_What you should do_. The entries are to be returned exactly, with images left out.

_Data extracts_.
● ● ● ● ● ● ●

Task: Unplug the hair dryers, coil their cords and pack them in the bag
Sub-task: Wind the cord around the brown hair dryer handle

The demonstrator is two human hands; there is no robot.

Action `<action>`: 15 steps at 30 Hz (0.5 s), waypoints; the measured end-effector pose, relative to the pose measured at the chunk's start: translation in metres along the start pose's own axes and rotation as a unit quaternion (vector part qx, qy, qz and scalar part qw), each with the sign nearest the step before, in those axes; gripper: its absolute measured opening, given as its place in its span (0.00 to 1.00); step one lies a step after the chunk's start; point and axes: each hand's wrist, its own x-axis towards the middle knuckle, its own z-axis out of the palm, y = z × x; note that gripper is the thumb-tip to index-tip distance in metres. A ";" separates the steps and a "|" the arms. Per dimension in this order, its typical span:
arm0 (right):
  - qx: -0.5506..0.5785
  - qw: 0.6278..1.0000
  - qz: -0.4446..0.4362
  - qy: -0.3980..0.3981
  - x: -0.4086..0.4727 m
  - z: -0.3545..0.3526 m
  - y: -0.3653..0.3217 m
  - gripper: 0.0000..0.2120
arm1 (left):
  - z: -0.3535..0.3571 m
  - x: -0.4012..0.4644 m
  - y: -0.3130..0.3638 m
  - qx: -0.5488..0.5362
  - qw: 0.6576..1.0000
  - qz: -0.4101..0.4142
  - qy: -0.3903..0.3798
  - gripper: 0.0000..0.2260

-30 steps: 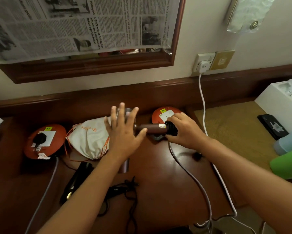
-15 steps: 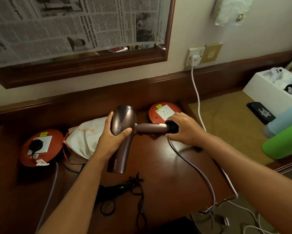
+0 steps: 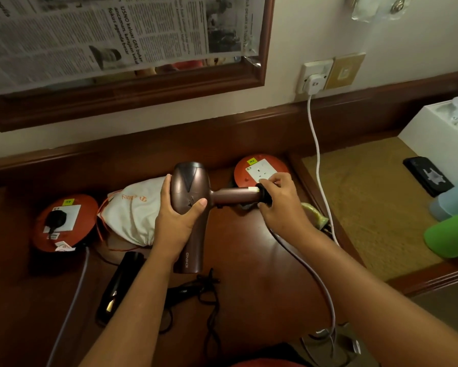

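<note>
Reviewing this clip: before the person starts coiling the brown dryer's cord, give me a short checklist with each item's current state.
1. Brown metallic hair dryer held firmly: ok. Left hand grips its body; right hand holds the black collar at the handle end.
2. Its grey cord unplugged: cannot tell. It runs off the desk edge and the plug is not seen.
3. Right orange round socket reel free: ok, nothing plugged in.
4. White drawstring cloth bag open for packing: not ok, its neck looks cinched.
5. Second, black hair dryer unplugged: cannot tell. A black plug sits in the left orange reel, but whose is unclear.
</note>
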 end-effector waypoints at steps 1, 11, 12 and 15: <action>0.022 0.999 0.014 0.019 -0.002 0.002 -0.002 0.22 | 0.003 -0.002 0.000 -0.001 1.000 0.003 0.008 0.41; 0.359 0.903 0.230 -0.053 -0.018 0.014 -0.008 0.09 | 0.012 0.003 0.007 -0.068 0.992 -0.027 0.105 0.38; 0.389 0.889 0.230 -0.075 -0.018 0.015 -0.006 0.12 | 0.011 0.005 0.007 -0.082 0.991 -0.031 0.105 0.38; 0.441 0.861 0.221 -0.121 -0.011 0.016 0.004 0.15 | 0.009 0.009 0.008 -0.102 0.988 -0.042 0.105 0.37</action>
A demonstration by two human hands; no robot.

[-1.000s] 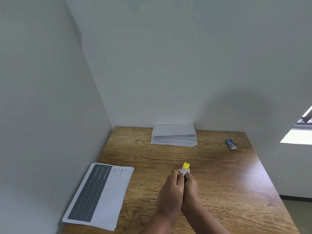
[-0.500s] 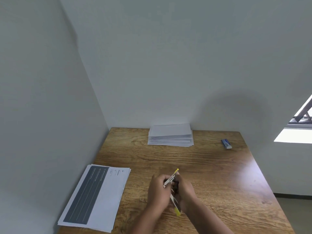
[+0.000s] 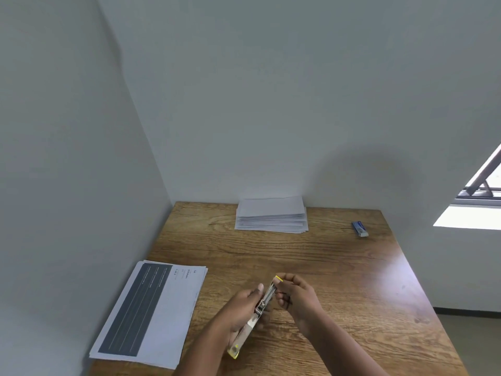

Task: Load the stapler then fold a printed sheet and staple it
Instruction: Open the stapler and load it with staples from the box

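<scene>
Wooden table (image 3: 339, 267) taken as landmark. Printed sheets (image 3: 151, 313) lie at its left edge; white paper stack (image 3: 272, 216) at its far edge; small blue box (image 3: 360, 229) at far right. Above its near middle, stapler (image 3: 257, 313) is swung open, body gripped in left hand (image 3: 241, 310), yellow tip pinched by right hand (image 3: 296, 295).

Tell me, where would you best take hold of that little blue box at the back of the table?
Take the small blue box across its two long sides, coming straight down from above. It lies flat on the wooden table with bare wood all around, so nothing blocks a pinch from the top. It looks narrow enough for a thumb and finger.
</scene>
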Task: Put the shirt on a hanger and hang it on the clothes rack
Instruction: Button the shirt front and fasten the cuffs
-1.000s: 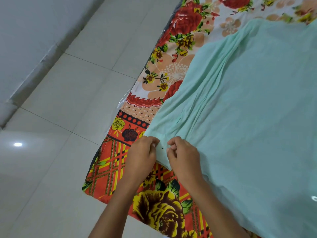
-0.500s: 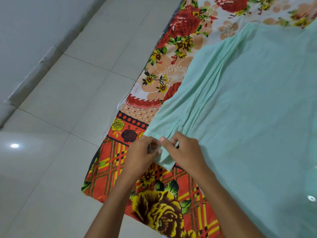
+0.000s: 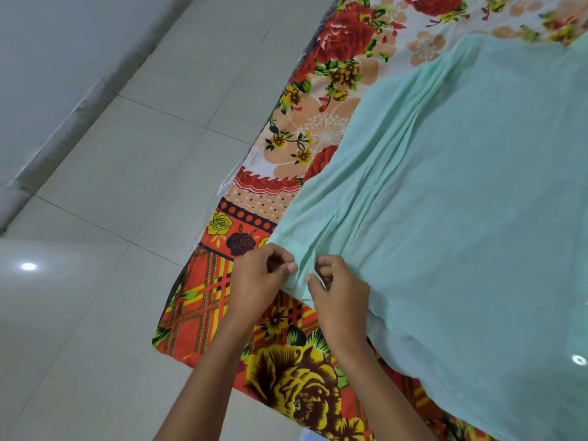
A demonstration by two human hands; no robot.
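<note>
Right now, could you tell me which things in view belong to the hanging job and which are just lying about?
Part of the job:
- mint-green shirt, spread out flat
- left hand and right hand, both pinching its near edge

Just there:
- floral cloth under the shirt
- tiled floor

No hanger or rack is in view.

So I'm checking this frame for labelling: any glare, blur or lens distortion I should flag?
Head view: a bright lamp reflection glares off the glossy floor tiles; the wide lens tilts the floor lines steeply; the left hand and right hand pinching the shirt hem look reasonably sharp; lighting is soft, shadows faint.
</note>
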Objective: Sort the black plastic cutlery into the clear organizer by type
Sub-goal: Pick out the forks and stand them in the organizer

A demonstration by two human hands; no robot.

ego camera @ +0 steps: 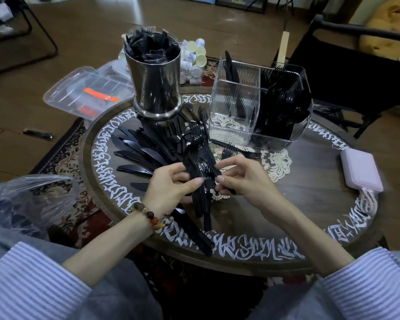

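Forks (195,158) are gathered in a nested stack above the round worktop (310,204), and the left hand (171,183) holds this stack around the handles, its grip curled tight. The right hand (243,179) pinches one more fork (211,168) and brings it to the stack. To do it well, I think the tines should face one way before the bundle goes into the clear organizer (259,105), which stands behind, well apart.

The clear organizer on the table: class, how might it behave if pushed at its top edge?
The clear organizer probably tips rather than slides: it stands tall. Forks and spoons crowd its right side, likely weighting it unevenly.
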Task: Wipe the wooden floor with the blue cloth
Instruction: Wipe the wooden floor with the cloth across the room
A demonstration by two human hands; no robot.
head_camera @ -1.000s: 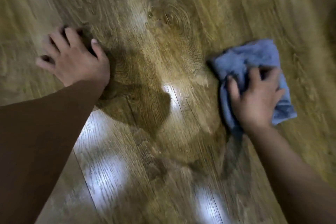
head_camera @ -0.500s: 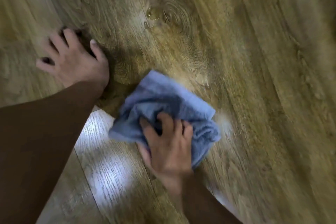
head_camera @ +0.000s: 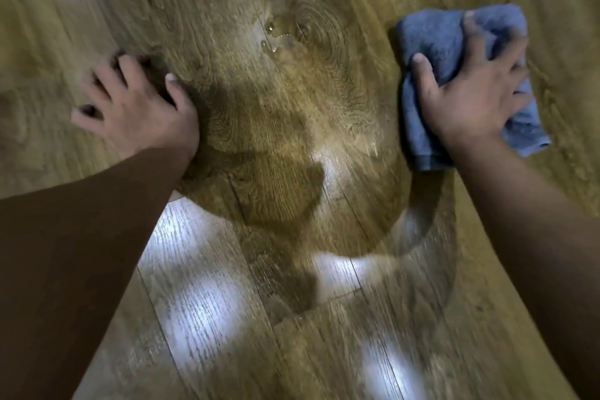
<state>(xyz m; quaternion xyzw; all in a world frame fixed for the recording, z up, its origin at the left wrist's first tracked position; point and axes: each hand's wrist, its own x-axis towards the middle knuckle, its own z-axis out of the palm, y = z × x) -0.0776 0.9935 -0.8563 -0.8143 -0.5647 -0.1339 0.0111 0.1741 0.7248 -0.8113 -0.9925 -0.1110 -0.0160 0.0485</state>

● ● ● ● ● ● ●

_Solution for this task_.
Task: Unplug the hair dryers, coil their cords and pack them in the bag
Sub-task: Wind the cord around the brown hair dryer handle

The demonstrator is two human hands; there is no robot.

Action `<action>`: 15 steps at 30 Hz (0.5 s), waypoints; the measured end-effector pose, relative to the pose measured at the chunk's start: translation in metres along the start pose's own axes and rotation as a unit quaternion (vector part qx, qy, qz and scalar part qw), each with the sign nearest the step before, in those axes; gripper: its absolute measured opening, given as its place in its span (0.00 to 1.00); step one lies a step after the chunk's start; point and axes: each hand's wrist, its own x-axis towards the middle knuckle, its own z-axis out of the palm, y = z × x; note that gripper is the thumb-tip to index-tip distance in metres. A ";" separates the steps and a "|" the arms. Per dimension in this order, its typical span:
arm0 (right):
  - qx: -0.5506..0.5785
  - qw: 0.6278..1.0000
  - qz: -0.4446..0.4362
  - qy: -0.3980..0.3981
  - x: -0.4086..0.4727 m
  - z: -0.3545..0.3526 m
  - y: -0.3653..0.3217 m
  - gripper: 0.0000..0.2120
arm1 (left):
  - z: -0.3535..0.3571 m
  - x: -0.4012..0.4644 m
  - y: -0.3130..0.3638 m
  - qx: -0.5488..0.5362
  - qw: 0.6576..1.0000
  - qz: -0.4101..0.4142
  - qy: -0.3903..0.3798
  - gripper: 0.0000..0.2260

-30 steps: 
-15 steps: 
+0 steps: 

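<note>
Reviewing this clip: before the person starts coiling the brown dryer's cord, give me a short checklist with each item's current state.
1. Brown metallic hair dryer held firmly: ok. Left hand grips its body; right hand holds the black collar at the handle end.
2. Its grey cord unplugged: cannot tell. It runs off the desk edge and the plug is not seen.
3. Right orange round socket reel free: ok, nothing plugged in.
4. White drawstring cloth bag open for packing: not ok, its neck looks cinched.
5. Second, black hair dryer unplugged: cannot tell. A black plug sits in the left orange reel, but whose is unclear.
</note>
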 end-effector waypoints at steps 1, 11, 12 and 15: <action>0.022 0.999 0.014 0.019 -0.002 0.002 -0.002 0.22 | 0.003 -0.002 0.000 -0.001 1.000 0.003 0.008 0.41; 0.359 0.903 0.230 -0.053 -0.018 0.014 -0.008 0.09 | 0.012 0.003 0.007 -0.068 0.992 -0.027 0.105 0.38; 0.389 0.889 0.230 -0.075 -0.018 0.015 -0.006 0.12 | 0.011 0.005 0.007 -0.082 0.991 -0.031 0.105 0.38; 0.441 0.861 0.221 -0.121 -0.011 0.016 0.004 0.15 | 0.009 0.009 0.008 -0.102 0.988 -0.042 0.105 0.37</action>
A demonstration by two human hands; no robot.

[-1.000s] 
[-0.500s] 
[+0.000s] 

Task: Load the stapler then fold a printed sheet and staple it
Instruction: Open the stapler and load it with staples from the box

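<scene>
Wooden table (image 3: 339, 267) taken as landmark. Printed sheets (image 3: 151, 313) lie at its left edge; white paper stack (image 3: 272, 216) at its far edge; small blue box (image 3: 360, 229) at far right. Above its near middle, stapler (image 3: 257, 313) is swung open, body gripped in left hand (image 3: 241, 310), yellow tip pinched by right hand (image 3: 296, 295).

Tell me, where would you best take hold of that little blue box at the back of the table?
Take the small blue box across its two long sides, coming straight down from above. It lies flat on the wooden table with bare wood all around, so nothing blocks a pinch from the top. It looks narrow enough for a thumb and finger.
</scene>
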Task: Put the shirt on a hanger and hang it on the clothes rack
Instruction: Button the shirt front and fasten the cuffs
-1.000s: 
-0.500s: 
+0.000s: 
A demonstration by two human hands; no robot.
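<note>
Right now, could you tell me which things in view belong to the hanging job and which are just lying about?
Part of the job:
- mint-green shirt, spread out flat
- left hand and right hand, both pinching its near edge

Just there:
- floral cloth under the shirt
- tiled floor

No hanger or rack is in view.

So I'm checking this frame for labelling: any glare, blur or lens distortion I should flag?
Head view: a bright lamp reflection glares off the glossy floor tiles; the wide lens tilts the floor lines steeply; the left hand and right hand pinching the shirt hem look reasonably sharp; lighting is soft, shadows faint.
</note>
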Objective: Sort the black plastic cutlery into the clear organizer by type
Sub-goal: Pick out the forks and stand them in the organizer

A demonstration by two human hands; no robot.

ego camera @ +0 steps: 

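Forks (195,158) are gathered in a nested stack above the round worktop (310,204), and the left hand (171,183) holds this stack around the handles, its grip curled tight. The right hand (243,179) pinches one more fork (211,168) and brings it to the stack. To do it well, I think the tines should face one way before the bundle goes into the clear organizer (259,105), which stands behind, well apart.

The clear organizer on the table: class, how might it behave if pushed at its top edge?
The clear organizer probably tips rather than slides: it stands tall. Forks and spoons crowd its right side, likely weighting it unevenly.
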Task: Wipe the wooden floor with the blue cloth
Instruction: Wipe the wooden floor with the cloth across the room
A demonstration by two human hands; no robot.
head_camera @ -1.000s: 
head_camera @ -0.500s: 
head_camera @ +0.000s: 
<state>(xyz m; quaternion xyzw; all in a world frame fixed for the recording, z up, its origin at the left wrist's first tracked position; point and axes: each hand's wrist, its own x-axis towards the middle knuckle, its own z-axis out of the palm, y = z × x) -0.0776 0.9935 -0.8563 -0.8143 -0.5647 -0.1339 0.0111 0.1741 0.7248 -0.8113 -0.9925 -0.1110 -0.0160 0.0485</state>

No additional answer is needed here.